Copy the data exactly. Images are to be left out.

--- SOURCE DATA Enclosed Below ---

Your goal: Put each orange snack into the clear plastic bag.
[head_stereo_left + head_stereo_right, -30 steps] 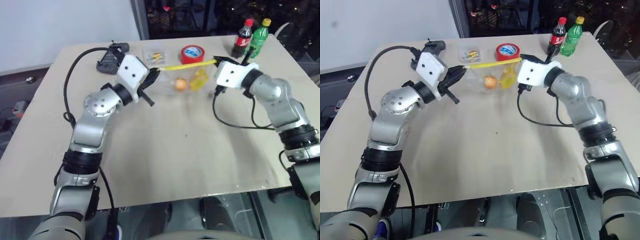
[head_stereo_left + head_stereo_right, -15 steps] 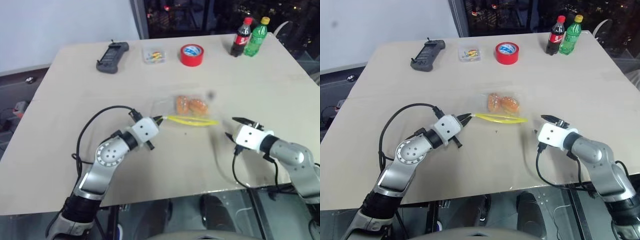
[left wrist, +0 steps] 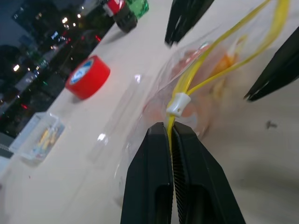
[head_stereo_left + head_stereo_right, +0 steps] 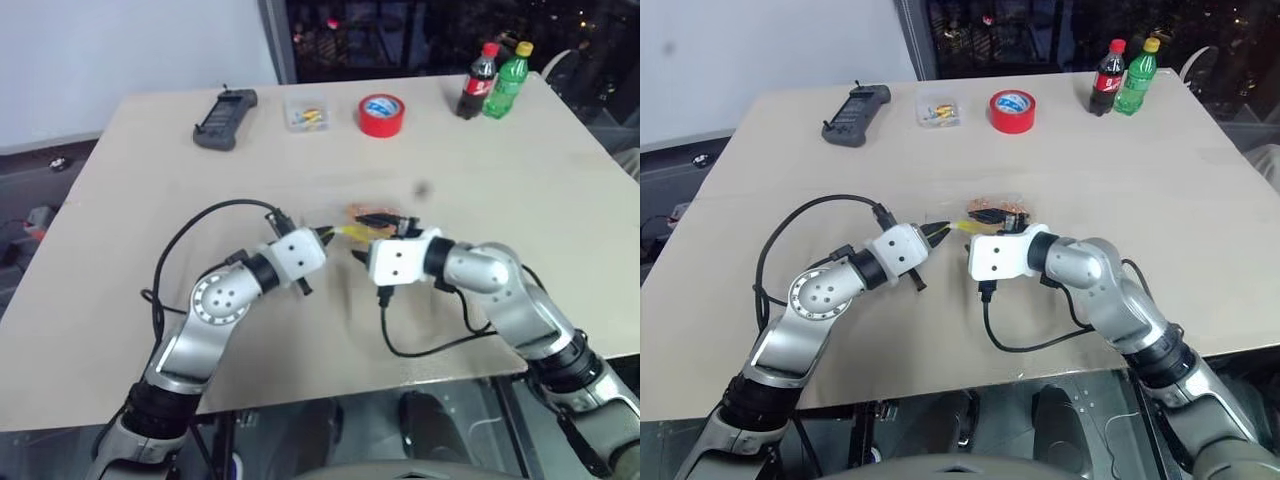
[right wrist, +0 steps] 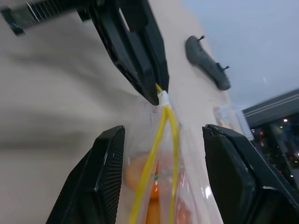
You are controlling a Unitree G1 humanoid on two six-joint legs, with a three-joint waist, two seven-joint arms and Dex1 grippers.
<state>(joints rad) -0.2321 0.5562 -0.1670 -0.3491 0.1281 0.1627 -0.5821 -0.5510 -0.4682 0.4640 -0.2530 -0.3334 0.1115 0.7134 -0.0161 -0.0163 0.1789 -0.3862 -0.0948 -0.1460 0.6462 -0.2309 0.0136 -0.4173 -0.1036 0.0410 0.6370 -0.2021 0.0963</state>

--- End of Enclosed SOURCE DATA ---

RESPONSE AREA:
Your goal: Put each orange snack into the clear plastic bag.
[head_stereo_left + head_stereo_right, -30 steps] 
[head_stereo_left + head_stereo_right, -15 steps] 
[left wrist, +0 steps] 
[head_stereo_left + head_stereo_right, +0 steps] 
[right wrist, +0 steps] 
You are controlling a Unitree G1 humanoid on two six-joint legs, with a three-joint waist, two seven-joint arms and Dex1 grippers.
<state>(joints rad) -0.2321 0.5562 -0.1670 -0.3491 0.1281 0.1627 -0.5821 -0.5510 -0.4682 0.4640 -0.2530 -0.3334 0.1115 0.7134 -0.0161 -0.0163 0.1789 -0.3862 -0.0948 -0.1460 0.6462 -0.2309 0.0136 -0.4173 -0.1036 0.0410 0.6370 -0.2021 0.0963</state>

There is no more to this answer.